**Task goal**
Transcribe the data below verbatim from the line with "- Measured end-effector" to the line with "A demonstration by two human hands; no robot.". Include both of those lines.

**Source material**

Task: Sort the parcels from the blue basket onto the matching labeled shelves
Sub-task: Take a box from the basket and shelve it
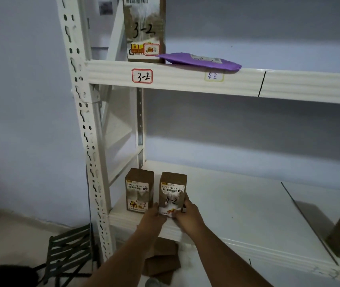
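Brown boxes, purple mailer, white shelving.

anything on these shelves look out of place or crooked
The purple mailer on the 3-2 shelf pokes out over the front edge. The boxes marked 4-2 and 3-2 stand upright; nothing looks spilled or damaged.

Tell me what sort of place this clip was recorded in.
Probably a small parcel storeroom or pickup point. A white metal rack carries a handwritten 3-2 label, cardboard parcels bear barcodes, and both hands steady a box marked 4-2 on the lower shelf.
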### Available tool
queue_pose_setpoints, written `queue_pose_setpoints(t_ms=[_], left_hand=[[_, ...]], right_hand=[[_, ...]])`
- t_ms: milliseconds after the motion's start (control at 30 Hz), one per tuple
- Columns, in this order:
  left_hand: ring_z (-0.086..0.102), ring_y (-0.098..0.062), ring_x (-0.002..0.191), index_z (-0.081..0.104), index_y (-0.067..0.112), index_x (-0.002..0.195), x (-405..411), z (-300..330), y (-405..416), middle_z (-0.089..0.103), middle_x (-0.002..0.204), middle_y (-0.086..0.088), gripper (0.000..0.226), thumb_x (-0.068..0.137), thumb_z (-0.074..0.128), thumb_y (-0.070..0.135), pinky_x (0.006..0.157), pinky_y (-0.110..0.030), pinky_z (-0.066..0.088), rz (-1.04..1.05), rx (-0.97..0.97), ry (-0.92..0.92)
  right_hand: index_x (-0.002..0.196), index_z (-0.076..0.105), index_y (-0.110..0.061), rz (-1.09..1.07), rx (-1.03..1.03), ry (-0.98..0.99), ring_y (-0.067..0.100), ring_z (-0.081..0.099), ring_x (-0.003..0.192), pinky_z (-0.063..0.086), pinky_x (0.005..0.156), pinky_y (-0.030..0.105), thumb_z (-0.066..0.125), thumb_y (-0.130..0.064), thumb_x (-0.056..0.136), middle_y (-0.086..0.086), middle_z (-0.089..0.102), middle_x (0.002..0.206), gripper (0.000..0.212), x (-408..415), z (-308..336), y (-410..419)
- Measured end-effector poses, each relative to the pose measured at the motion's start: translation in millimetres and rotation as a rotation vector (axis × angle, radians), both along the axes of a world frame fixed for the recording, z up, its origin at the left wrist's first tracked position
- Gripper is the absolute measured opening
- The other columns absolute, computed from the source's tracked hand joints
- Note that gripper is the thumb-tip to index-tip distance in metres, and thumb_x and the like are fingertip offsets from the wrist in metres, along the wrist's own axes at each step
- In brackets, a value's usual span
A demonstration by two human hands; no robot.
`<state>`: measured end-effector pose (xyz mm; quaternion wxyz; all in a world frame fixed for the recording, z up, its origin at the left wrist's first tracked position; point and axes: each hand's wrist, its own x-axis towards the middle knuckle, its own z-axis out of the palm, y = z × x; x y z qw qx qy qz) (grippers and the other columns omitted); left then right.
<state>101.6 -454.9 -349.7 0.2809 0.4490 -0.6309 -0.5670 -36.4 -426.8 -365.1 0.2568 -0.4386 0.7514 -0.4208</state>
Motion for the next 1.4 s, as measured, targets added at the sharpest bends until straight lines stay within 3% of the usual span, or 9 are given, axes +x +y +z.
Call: queue_pose_setpoints(t_ms=[100,267,433,533,667,767,900,1167,1400], left_hand=[[0.056,-0.011,0.085,0.061,0.016,0.114,-3,-6,-5,0.064,0.099,-0.002,0.034,0.092,0.047,-0.005,0.068,-0.02,0.043,0.014,-0.008,0.004],[0.058,-0.012,0.094,0.061,0.019,0.119,-4,-15,-11,0.064,0.108,-0.001,0.04,0.089,0.049,-0.005,0.071,-0.021,0.043,0.022,0.017,-0.024],[0.057,-0.028,0.113,0.061,0.012,0.124,-8,-28,-27,0.063,0.123,-0.011,0.046,0.079,0.06,0.004,0.105,-0.049,0.043,0.069,0.042,-0.057],[0.058,-0.028,0.115,0.06,0.008,0.125,-4,-14,-22,0.063,0.123,-0.011,0.038,0.087,0.064,0.006,0.104,-0.046,0.045,0.079,0.049,-0.119],[0.057,-0.034,0.119,0.052,0.001,0.131,11,20,-12,0.058,0.13,-0.018,0.037,0.095,0.053,0.01,0.099,-0.042,0.05,0.055,0.033,-0.219],[0.051,-0.035,0.125,0.046,-0.001,0.137,22,56,-12,0.052,0.136,-0.02,0.041,0.099,0.047,0.016,0.101,-0.038,0.045,0.135,-0.031,-0.338],[0.063,-0.031,0.107,0.058,0.001,0.122,51,117,-14,0.063,0.117,-0.017,0.034,0.102,0.042,0.024,0.094,-0.041,0.053,0.21,-0.215,-0.425],[0.049,-0.032,0.124,0.048,0.021,0.139,192,199,6,0.052,0.138,-0.011,0.052,0.097,0.033,0.048,0.103,-0.045,0.042,0.542,-0.492,-0.756],[0.041,-0.035,0.125,0.054,0.03,0.126,357,187,85,0.048,0.134,-0.007,0.054,0.087,0.03,0.06,0.099,-0.053,0.035,0.844,-0.234,-0.95]], right_hand=[[0.137,0.047,-0.023,-0.003,-0.006,-0.007,0.014,0.066,0.101,0.045,0.071,0.006,0.07,-0.006,0.081,0.001,0.068,0.118,0.063,1,-3,-8],[0.134,0.047,-0.026,0.001,0.001,-0.012,0.013,0.063,0.106,0.045,0.077,0.013,0.071,-0.014,0.082,-0.004,0.065,0.117,0.059,7,-2,-14],[0.135,0.044,-0.026,0.057,0.036,-0.06,0.012,0.065,0.105,0.049,0.072,0.008,0.073,-0.016,0.082,-0.003,0.065,0.123,0.062,14,-4,-15],[0.154,0.017,-0.021,0.066,0.098,-0.132,0.014,0.061,0.117,0.052,0.095,0.026,0.076,-0.027,0.08,-0.001,0.058,0.136,0.095,17,-1,-10],[0.155,-0.012,-0.013,0.063,0.17,-0.159,0.025,0.039,0.14,0.036,0.102,0.024,0.077,-0.035,0.081,0.007,0.032,0.156,0.118,19,25,12],[0.156,-0.005,-0.016,0.035,0.096,0.008,0.025,0.017,0.149,0.023,0.119,0.036,0.07,-0.056,0.08,0.005,0.013,0.163,0.114,12,59,30],[0.156,0.014,-0.021,0.136,0.066,0.388,0.02,0.005,0.151,0.012,0.122,0.039,0.04,-0.057,0.097,0.001,0.011,0.164,0.074,2,123,37],[0.14,0.05,-0.018,0.4,-0.065,0.831,0.022,0.043,0.134,0.037,0.109,0.037,0.029,-0.049,0.102,0.004,0.05,0.145,0.054,70,219,12],[0.128,0.061,-0.016,0.744,-0.146,0.873,0.025,0.052,0.123,0.043,0.102,0.038,0.029,-0.05,0.101,0.007,0.061,0.132,0.053,213,201,-9]])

**Response**
- Measured end-effector poses, each relative to the pose measured at the motion's start: translation in millimetres and rotation as a rotation vector (axis × angle, radians), both along the axes of a world frame fixed for the recording, z up, its origin at the left wrist's first tracked position
- Gripper is the absolute measured opening
- The other columns absolute, computed from the source's tracked hand joints
- Note that gripper is the thumb-tip to index-tip distance in metres, and thumb_x and the like are fingertip offsets from the wrist in metres, along the wrist's own axes at each step
- In brackets, a value's usual span
A demonstration by two human hands; no robot.

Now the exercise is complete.